Spatial Network Structure Characteristics and Resilience Evaluation of Urban Ice and Snow Activities in Cold Border Regions: A Case Study of Harbin City, China

Under the background of the diversification and increasingly frequent flow of ice and snow activities, revealing the characteristics of the spatial network of ice and snow activities and enhancing the resilience of the network to cope with multiple disturbances have become the core issues of the adaptive transformation and development of ice and snow tourism in cold border cities. Taking Harbin City, Heilongjiang Province, China as the research object, based on Python and Large Language Model (LLM), this paper obtained the ‘O (origin)-D (destination)’ space movement trajectory in Mafengwo Tourism Official Website online travel notes from 2023 to 2025. With the help of complex network analysis and scenario simulation, it analyzed the ‘overall-individual’ characteristics of the static ice and snow activity space network, and evaluated the resilience of the dynamic space network.

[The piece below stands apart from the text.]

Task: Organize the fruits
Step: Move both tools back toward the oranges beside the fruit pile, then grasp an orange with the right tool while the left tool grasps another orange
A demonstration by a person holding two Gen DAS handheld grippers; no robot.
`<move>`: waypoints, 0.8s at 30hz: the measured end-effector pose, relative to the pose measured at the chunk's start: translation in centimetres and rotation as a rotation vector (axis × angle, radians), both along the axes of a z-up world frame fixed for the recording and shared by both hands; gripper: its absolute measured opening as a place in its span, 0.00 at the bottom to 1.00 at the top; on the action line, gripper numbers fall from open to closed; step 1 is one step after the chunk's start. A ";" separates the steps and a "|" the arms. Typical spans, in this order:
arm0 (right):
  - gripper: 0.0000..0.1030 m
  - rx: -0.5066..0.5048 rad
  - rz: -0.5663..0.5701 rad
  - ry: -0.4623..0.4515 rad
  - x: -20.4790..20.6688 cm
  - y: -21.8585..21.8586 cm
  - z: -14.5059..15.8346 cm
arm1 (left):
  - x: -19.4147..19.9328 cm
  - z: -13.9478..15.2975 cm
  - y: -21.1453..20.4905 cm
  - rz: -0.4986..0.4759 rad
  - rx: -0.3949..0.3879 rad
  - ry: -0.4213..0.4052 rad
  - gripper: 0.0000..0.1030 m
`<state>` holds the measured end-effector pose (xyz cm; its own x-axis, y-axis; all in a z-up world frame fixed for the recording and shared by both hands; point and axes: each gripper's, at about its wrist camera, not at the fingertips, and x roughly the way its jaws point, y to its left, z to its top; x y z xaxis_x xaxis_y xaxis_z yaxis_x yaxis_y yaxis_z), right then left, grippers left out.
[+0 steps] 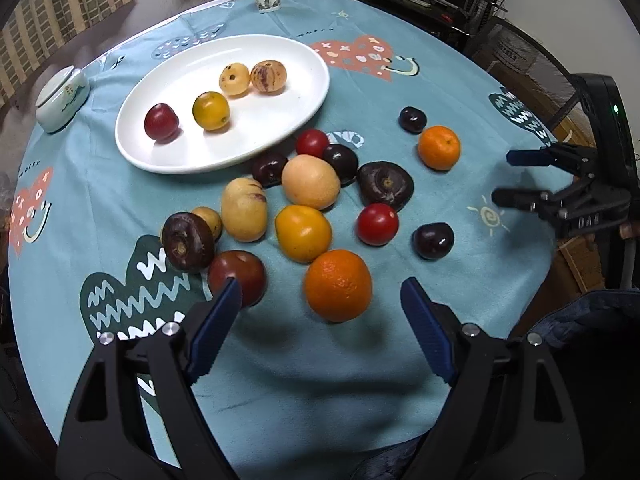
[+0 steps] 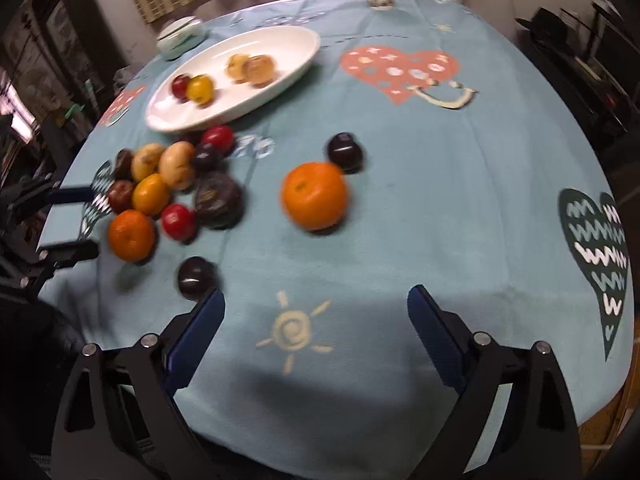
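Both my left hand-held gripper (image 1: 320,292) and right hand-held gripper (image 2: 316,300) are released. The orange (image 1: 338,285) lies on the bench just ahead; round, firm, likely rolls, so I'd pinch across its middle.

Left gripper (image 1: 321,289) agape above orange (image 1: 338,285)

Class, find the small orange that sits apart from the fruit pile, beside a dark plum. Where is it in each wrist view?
Left wrist view: small orange, right of centre, dark plum just above-left.
Right wrist view: small orange, near centre, dark plum just above-right.
Shared landmark: white plate.
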<state>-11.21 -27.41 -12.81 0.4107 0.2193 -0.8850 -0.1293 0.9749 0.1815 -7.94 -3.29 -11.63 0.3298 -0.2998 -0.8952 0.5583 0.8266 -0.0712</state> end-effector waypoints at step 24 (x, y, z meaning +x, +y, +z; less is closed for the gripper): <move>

The results show that: 1) the spatial network nodes of ice and snow activities show the characteristics of ‘overall aggregation-local dispersion’, and the moving trajectory shows the radial spatial characteristics of ‘center-surrounding’, the network structure shows the spatial imbalance state of unipolar aggregation, and the mobility between a large number of nodes is weak. 2) There are local dense areas and strong clusters in the spatial network of ice and snow activities, but the connections between nodes are ‘redundant-inefficient’ hierarchical connectivity, and a few hub nodes have very many connections, which combines the hub monopoly of scale-free network and the local clustering of small world network. 3) The relative positions of nodes in the network are quite different. Some nodes show a significant central superposition of ‘flow control-transit monopoly-network center-hub agglomeration’, and the network shows a significant ‘core-periphery’ feature. 4) The spatial network of ice and snow activities is strong and resilient when subjected to random attacks, but it shows significant vulnerability under intentional attacks, with high network crash rate and strong dependence on the connection between key nodes and the core. This study provides a scientific basis for decision-makers to accurately protect core activity nodes, cultivate secondary hubs and alternative routes, thereby reasonably promoting the continuous optimization of the spatial layout of urban activity networks.